Sunday, March 20, 2011

Black Carpenter Ant

This very large ant is a queen carpenter ant (Camponotus pennsylvanicus) in the family formicidae. They are one of the most commonly seen ants in my area and possibly easiest to identify. They are listed as a pest species because of their habit of turning up where they are not wanted, such as our homes. Moisture is a huge attractant, they tunnel into moisture damaged wood and can cause structural damage to homes, and other buildings. To keep them away from these structures, make sure water drains  away from your home and buildings. Do not leave boards lying on the ground, as this draws moisture and may attract the ants. In the wild they are beneficial in breaking down rotting wood into organic matter that adds nutrients back into the soil. You will find them in decaying logs, and trees (where this queen was photographed). The workers come in many sizes, some can be quite large. While they do not sting, they can give a pretty good bite, then to make matters worse they may spray formic acid in the wound for good measure. These ants are fiercely territorial  and will defend their colony from other ants or other invaders. 

While they live in wood, they cannot digest the cellulose that is in wood. They chew into wood only to make their tunnels and excavate their home. These ants are omnivores and will eat most anything including animal matter, fruit and plant juices, dead insects, syrup, honey, sugar, fruit, grease, meat, and a wide variety of other substances. A favorite is the honeydew secreted by aphids and other tiny insects.

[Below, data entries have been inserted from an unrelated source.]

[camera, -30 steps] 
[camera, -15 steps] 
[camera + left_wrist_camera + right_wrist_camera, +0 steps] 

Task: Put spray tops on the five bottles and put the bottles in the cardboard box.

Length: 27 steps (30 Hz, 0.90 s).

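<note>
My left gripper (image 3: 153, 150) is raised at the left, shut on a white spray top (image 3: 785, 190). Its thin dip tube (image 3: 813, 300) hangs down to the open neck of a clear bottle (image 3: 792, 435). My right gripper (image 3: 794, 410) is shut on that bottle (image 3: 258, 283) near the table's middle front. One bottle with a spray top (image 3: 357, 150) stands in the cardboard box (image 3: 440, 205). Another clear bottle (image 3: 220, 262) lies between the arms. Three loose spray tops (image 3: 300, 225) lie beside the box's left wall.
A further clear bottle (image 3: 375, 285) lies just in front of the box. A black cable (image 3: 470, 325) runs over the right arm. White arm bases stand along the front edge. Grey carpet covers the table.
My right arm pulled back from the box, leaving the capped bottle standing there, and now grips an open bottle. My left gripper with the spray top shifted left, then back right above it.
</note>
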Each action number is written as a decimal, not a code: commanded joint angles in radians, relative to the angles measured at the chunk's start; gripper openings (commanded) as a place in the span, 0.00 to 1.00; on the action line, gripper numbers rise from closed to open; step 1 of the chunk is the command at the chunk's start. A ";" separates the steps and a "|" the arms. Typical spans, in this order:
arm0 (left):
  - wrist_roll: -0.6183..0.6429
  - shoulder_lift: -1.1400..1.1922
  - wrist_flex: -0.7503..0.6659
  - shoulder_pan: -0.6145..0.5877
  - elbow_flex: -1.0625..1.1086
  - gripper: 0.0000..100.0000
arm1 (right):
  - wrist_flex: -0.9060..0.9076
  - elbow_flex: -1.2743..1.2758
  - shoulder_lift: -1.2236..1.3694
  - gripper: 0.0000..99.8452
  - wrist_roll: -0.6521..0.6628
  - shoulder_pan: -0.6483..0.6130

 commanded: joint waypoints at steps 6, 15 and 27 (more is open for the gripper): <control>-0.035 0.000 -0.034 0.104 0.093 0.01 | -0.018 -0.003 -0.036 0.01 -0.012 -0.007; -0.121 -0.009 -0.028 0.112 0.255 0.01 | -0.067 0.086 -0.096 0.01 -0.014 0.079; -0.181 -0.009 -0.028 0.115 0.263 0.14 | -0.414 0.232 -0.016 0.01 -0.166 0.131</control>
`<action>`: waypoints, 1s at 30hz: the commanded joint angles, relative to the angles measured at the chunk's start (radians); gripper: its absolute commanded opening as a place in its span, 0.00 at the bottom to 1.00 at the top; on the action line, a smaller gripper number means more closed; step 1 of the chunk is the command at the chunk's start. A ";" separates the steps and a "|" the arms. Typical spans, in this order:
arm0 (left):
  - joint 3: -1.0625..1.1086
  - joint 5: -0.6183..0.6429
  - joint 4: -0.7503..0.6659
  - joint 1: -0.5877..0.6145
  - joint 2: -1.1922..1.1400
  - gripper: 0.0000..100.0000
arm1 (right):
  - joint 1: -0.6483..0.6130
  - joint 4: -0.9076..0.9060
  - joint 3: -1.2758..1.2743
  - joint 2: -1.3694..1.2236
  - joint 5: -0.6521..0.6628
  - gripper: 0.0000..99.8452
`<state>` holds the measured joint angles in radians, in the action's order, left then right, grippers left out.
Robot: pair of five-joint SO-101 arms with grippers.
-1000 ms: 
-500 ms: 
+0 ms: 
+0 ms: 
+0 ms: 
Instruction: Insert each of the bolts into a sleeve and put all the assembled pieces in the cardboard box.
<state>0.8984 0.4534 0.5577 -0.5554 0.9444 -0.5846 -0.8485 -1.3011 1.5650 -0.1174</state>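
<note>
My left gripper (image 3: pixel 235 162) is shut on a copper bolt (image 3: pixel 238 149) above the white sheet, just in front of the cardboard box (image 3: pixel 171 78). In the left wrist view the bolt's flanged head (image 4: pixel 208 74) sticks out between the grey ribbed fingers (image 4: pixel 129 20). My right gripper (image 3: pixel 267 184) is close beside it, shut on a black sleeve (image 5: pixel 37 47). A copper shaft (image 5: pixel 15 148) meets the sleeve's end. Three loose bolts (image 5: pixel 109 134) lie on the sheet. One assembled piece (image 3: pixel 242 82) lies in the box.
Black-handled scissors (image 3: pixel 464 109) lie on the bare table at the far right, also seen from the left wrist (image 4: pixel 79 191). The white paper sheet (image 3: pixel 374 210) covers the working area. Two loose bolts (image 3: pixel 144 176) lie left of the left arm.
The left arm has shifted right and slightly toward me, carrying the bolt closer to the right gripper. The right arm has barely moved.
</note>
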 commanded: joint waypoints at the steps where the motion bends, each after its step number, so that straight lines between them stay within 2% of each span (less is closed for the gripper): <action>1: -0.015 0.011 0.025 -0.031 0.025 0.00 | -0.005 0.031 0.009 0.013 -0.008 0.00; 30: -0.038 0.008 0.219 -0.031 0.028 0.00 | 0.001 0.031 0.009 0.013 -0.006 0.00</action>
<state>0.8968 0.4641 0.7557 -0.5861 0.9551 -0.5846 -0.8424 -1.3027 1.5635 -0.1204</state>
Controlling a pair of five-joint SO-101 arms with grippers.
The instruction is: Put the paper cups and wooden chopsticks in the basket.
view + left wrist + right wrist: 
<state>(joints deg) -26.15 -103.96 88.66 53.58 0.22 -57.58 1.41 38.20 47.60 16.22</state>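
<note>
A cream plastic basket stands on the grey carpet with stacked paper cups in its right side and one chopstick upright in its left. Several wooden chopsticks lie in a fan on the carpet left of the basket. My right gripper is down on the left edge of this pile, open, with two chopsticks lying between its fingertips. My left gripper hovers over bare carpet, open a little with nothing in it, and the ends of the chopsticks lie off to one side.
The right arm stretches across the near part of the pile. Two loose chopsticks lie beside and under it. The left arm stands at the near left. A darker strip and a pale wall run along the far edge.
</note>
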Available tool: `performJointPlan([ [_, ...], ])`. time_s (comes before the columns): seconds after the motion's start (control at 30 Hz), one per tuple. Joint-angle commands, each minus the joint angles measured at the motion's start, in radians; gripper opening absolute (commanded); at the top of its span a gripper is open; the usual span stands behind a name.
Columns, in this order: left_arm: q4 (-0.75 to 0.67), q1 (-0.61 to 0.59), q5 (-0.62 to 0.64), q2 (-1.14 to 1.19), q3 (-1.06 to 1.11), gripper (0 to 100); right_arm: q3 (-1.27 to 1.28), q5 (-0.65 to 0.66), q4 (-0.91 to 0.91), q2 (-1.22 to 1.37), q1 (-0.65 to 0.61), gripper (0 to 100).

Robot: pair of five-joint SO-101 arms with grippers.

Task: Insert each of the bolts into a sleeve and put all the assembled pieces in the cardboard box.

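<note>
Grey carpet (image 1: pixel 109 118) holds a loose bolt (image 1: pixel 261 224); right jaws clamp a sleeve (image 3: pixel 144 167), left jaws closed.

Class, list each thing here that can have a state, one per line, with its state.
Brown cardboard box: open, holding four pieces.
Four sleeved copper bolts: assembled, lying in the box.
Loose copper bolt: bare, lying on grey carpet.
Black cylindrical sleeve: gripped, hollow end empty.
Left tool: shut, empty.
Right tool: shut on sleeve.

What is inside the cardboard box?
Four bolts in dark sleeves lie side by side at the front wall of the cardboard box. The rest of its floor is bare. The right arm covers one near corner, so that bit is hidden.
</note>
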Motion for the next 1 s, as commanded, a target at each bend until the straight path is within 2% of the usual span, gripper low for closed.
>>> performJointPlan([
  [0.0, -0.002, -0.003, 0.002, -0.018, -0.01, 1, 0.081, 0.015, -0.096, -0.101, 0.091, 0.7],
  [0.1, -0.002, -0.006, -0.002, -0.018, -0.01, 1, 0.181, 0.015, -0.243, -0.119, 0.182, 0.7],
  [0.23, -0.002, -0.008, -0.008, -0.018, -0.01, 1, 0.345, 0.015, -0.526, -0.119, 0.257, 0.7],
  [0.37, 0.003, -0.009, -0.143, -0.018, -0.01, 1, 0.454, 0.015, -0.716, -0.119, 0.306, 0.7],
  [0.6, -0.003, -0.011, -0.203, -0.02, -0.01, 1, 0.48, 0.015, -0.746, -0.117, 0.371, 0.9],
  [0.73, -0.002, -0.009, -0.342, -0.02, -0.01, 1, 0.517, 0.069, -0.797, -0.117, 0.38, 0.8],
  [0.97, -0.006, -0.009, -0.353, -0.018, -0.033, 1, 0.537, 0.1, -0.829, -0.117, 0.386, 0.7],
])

They will forage up to 100 yards away from the colony.

In late spring winged individuals may make an appearance. These are young males and females called alates. They are leaving the colony to seek mates and to start a colony of their own. As soon as the females are mated the males all die and the females will chose a nesting site to begin her colony then her wings will drop off. She has been mated for life and her sole purpose is to lay eggs for the rest of her life. She will begin by laying 15 or so eggs, they will hatch in about 24 days, she will feed them a liquid diet that consists of  her own stored fat reserves and wing muscles. 

Once these larvae have matured they will take over the care of future offspring of the queen, as well as cleaning the nesting site and searching for food. They will also guard the colony, queen and their siblings. Later in the season "major" and "minor" workers are created, these will be highly variable in size and have different responsibilities in regard to the colony. Some are the foragers that gather food, and others remain in the colony to expand it and care for the offspring. If the colony is disturbed the ants will carry the larvae and pupae to safety. They must be tended to or they will perish. In about 5 years the colony may contain up to 3,000 individuals. In the fall alates will be created, but they will not swarm until the following spring, then the cycle will start all over again. In some cases workers may leave the colony taking larvae and pupae with them and create a "satellite" colony away from the original colony. This is one other way they divide and expand besides swarming. 

With the return of spring upon us it is very common to find these ants in our homes, especially in bathrooms and kitchens where they are looking for water as well as food. Typically they will be found at night as they are nocturnal by nature. How do we control them? Prevention goes a long way, as mentioned above, remove lumber, firewood or anything else that is stacked near your home to discourage them from showing up to begin with. Make sure you repair any damaged wood on your home, do not let wood window frames, siding, railings, porches and other features of your house decay to the point that it will attract these ants. Repair cracks in foundations to keep them from entering your house that way. Make sure you do not have leaky outdoor faucets or any other outdoor water source. If you already have an infestation, you can try bait traps. Insecticide sprays rarely work well anyway, as the ants may just move elsewhere inside your home, until the residue is gone from the spray then they return. Additionally sprays can be harmful to us to inhale as well as to pets, especially pet birds. Baits on the other hand seem to be more effective and much safer to use. Regardless of the method you may decide to use to control them, please read all labels and follow the directions carefully.


  1. We get lots of these here in SC. We also get a lot of Camponotus Americanus (which is even bigger then the black carpenter ant usually). Thanks for the interesting post.

    Hey and would you mind checking out my new insect blog? Also... my latest post on SC beetles.

  2. Hello Ryan, happy to have you visit and hope to see you around here again. I checked out your blog and you are off to a great start, I really like it. If there is ever anything I can do to help you with your blog please feel free to ask. I will add your blog to my blog list and hopefully this will encourage people to come visit.